Arsène Wenger's 1,000th game will always be remembered for The Mysterious Case of the Wrong Red Card, but Arsenal should probably be grateful the sideshow was so intrusively farcical, and the refereeing so birdbrained, it might spare them even greater scrutiny. Ignore, for one moment, Andre Marriner's contribution to a wild and eccentric afternoon. The real story was of Arsenal capitulating, once again, in one of the fixtures that identify champions.

Add this to the 6-3 ordeal at Manchester City and the 5-1 at Liverpool and there is a clear pattern to explain why Wenger will not be collecting the Premier League trophy to go alongside that gold cannon he has just received for his long service. The aggregate score is 17-4 and Wenger's mood could probably be summed up by his decision, for the first time in his 17 and a half years in charge, not to face the post-match press conference.

His team had played with no comprehension of what it takes to hold Chelsea and they suffered badly for it. They were 2-0 down inside the opening seven minutes. Two more arrived before half-time and, by the end, it was not just José Mourinho's biggest ever win in control of Chelsea but the heaviest defeat Arsenal have suffered in 107 years of this fixture. Wenger has not beaten Mourinho in 11 attempts and the indignities piled up. At one point, Chelsea's jubilant supporters could be heard chanting for him to sign a new contract: "We want you to stay". Later, an even more callous cry went up: "Specialist in failure".

Chelsea can hardly have believed the gifts that were presented to them, neatly wrapped in red and white ribbons. Mourinho's team played with common sense and title-winning know-how. They were ruthless in attack, controlled in midfield and untroubled in defence. Everything that was missing from their opponents.

Arsenal's carelessness was both damaging and extreme.
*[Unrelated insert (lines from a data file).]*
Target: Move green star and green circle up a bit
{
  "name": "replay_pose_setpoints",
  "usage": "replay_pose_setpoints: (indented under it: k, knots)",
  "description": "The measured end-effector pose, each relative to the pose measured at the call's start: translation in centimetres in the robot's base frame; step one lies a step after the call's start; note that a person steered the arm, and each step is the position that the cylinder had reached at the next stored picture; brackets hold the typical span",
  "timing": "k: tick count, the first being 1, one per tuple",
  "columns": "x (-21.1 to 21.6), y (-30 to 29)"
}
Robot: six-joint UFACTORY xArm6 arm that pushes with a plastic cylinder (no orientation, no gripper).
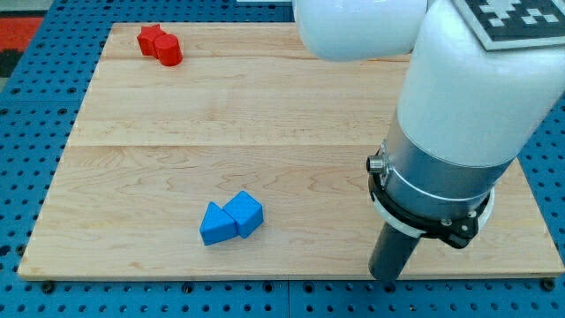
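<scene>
Camera view: neither green star nor green circle shows, perhaps hidden behind the arm, so their direction from my tip [386, 279] cannot be told. Bare rod, touching nothing, well to the right of the blue blocks [231, 218].

A pale, light-grained wooden bench [265, 115] is seen upon a blue pegboard [35, 79] dotted with holes. Two red blocks [160, 44] and two blue blocks [231, 218] are shown. The arm [468, 79] is coloured white, its rod [395, 254] dark.
</scene>
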State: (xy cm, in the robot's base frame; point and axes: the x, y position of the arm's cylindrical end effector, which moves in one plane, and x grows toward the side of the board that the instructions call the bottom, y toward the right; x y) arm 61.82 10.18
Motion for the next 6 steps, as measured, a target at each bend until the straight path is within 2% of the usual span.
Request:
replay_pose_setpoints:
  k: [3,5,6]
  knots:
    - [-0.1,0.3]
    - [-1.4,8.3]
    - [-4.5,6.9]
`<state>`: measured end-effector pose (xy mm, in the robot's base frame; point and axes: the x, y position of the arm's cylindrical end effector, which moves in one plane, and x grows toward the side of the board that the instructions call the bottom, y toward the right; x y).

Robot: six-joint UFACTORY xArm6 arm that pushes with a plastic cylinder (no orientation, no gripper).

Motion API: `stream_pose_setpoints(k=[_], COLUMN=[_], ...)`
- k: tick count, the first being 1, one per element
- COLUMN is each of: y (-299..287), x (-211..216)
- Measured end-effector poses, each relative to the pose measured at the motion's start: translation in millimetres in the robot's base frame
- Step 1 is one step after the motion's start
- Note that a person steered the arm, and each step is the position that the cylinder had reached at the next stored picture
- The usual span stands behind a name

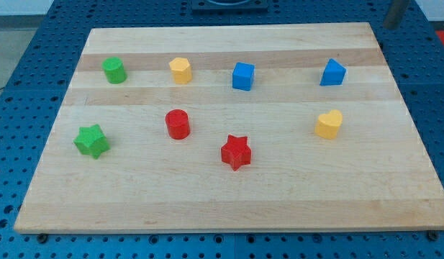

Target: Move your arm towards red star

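Note:
The red star (236, 152) lies on the wooden board (229, 208), a little below its middle. My rod shows at the view's top right corner, beyond the board's far edge, with my tip (391, 27) far up and to the right of the red star. My tip touches no block. The nearest block to it is a blue wedge-shaped block (333, 73), below and to its left. A red cylinder (178, 124) stands up and to the left of the red star.
A green star (91, 141) sits at the left. A green block (114, 70), a yellow block (180, 70) and a blue cube (243, 75) line the upper row. A yellow heart (329, 124) sits at the right.

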<state>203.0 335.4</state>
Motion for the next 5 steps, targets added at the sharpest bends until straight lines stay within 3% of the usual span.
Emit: stream_pose_setpoints(k=[4,5], y=[9,-5], x=[8,57])
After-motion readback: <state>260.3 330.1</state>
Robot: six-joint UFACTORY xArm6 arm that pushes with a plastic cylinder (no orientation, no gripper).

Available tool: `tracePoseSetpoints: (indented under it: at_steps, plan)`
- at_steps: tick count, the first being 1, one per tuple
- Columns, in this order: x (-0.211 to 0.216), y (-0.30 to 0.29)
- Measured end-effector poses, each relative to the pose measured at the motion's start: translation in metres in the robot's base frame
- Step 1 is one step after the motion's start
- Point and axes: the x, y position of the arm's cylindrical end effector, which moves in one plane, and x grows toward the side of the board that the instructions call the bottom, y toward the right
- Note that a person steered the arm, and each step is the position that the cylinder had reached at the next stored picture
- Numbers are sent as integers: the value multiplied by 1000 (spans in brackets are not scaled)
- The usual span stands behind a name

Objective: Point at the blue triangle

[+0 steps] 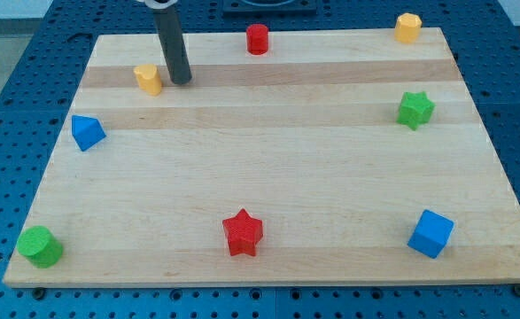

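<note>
Blue triangle (87, 132): near the worktop's left edge, below and left of my tip (182, 81), apart from it.
Progress: pointing not yet done; my tip rests just right of the yellow block (148, 79).
Gripper: none fitted, only a rod.
Worktop (277, 186): pale wood, on a blue perforated base (11, 80).

Wooden board (286, 168) carries eight blocks, among them a blue triangle (87, 133)
</note>
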Motion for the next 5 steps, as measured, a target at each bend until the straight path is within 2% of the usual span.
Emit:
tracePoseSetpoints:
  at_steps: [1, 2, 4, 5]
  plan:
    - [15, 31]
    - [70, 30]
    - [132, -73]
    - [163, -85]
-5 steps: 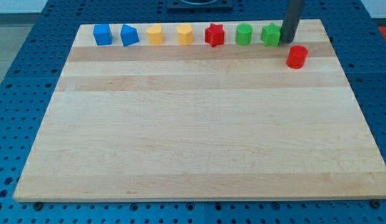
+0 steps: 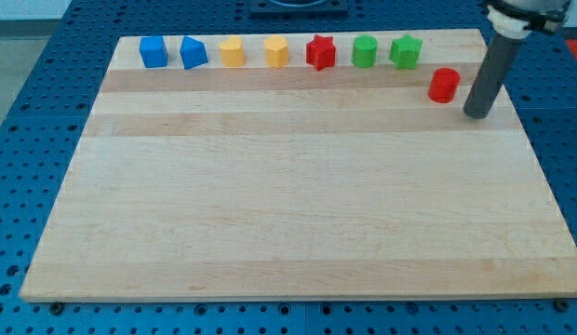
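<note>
My tip [image 2: 476, 114] rests on the wooden board [image 2: 288, 205] near the view's upper right. It stands just right of and slightly below a red cylinder [image 2: 444, 85], a small gap apart from it. Along the board's top edge runs a row of blocks: a blue cube [image 2: 154, 52], a blue pentagon-like block [image 2: 193, 53], a yellow cylinder-like block [image 2: 232, 52], a yellow hexagon [image 2: 276, 52], a red star [image 2: 320, 52], a green cylinder [image 2: 365, 51] and a green star-like block [image 2: 406, 51].
The board lies on a blue perforated table [image 2: 28, 140]. Its right edge [image 2: 535, 140] runs close to the tip. The rod's pale mount [image 2: 521, 14] shows at the view's top right.
The tip has moved from beside the green star-like block, down and to the right, to the right side of the red cylinder. No block has shifted.
</note>
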`<action>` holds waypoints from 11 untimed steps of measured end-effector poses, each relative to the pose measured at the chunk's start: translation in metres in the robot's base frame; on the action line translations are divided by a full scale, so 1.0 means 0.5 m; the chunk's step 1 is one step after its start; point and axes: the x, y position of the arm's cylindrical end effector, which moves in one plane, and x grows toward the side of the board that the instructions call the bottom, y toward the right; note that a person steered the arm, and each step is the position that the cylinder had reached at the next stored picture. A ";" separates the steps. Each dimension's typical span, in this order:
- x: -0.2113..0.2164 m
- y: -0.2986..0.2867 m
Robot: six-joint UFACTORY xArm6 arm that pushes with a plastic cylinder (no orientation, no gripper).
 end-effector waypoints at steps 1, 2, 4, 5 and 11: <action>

They were a rabble and, at this level, a team cannot expect to get away with these kind of collective failures.

The tone was set in the fifth minute when Alex Oxlade-Chamberlain lost the ball in midfield and Chelsea swept upfield to score through Samuel Eto'o. Three minutes later it was Santi Cazorla's turn to give the ball to Nemanja Matic and, again, the home team's swift, penetrative counterattacking resulted in a goal, this time through André Schürrle.

Lest it be forgotten, it is not just Marriner who should reflect on Kieran Gibbs's bizarre and unwarranted dismissal with intense embarrassment. Marriner messed up badly and it will be a long time before he lives it down but, from Arsenal's perspective, there was no need in the first place for Oxlade‑Chamberlain to stick out an arm and turn away Eden Hazard's shot. The ball was going at least a foot wide, without any need for a midfielder to double up as an emergency goalkeeper. It typified the decision-making of Wenger's players.

That passage will leave Wenger's party-cum-nightmare with a certain infamy and there really is little excuse for Marriner bearing in mind Oxlade-Chamberlain clearly could be seen owning up that it was him. By then, Marriner had shown a red card to Gibbs. The referee's reaction – ignoring what Oxlade-Chamberlain was telling him, Gibbs's protests and the general shock of everyone around him – was haughty and self-defeating. The Premier League is sure to act, correcting the decision, and it is surely time for fourth officials to have access to a television monitor.

As soon as Hazard tucked in the penalty, it was obvious there was no way back for Arsenal. Even so, they should surely have done a better job at sparing themselves more embarrassment. Fernando Torres, a substitute after Eto'o's hamstring injury, surged down the right and crossed for Oscar to make it 4-0 and, after that, it was almost a surprise Chelsea restricted themselves to only two more.

As Wenger sent out a club spokesman to say he had already boarded the coach, Mourinho could be found reflecting on the first "10 amazing minutes", expressing faux outrage that 2-0 after seven minutes could not become "20-0 after 70 minutes".

No matter. This was also the day Mourinho was prepared to admit his team had gone from having "no chance" of the title to "just a little". Yet the awkward truth for Wenger is that no other opponent will be this obliging.

For the fifth goal, Tomas Rosicky played a wayward pass from the right-back position and Oscar simply took the ball and stuck a right-foot shot past the unimpressive dive of Wojciech Szczesny. Within four minutes, Matic's through ball had split open the entire Arsenal defence for Mohamed Salah to run clear. Salah had been on the pitch four minutes and confidently slipped a low shot past Arsenal's goalkeeper.

Matic had also been prominently involved in the first two goals. For the first, Eto'o checked back on his left foot and curled his shot into the far corner. Schürrle angled in a precise shot for the second and, after that, the day went from bad to worse for Wenger, Arsenal and a referee who probably feels as embarrassed as anyone.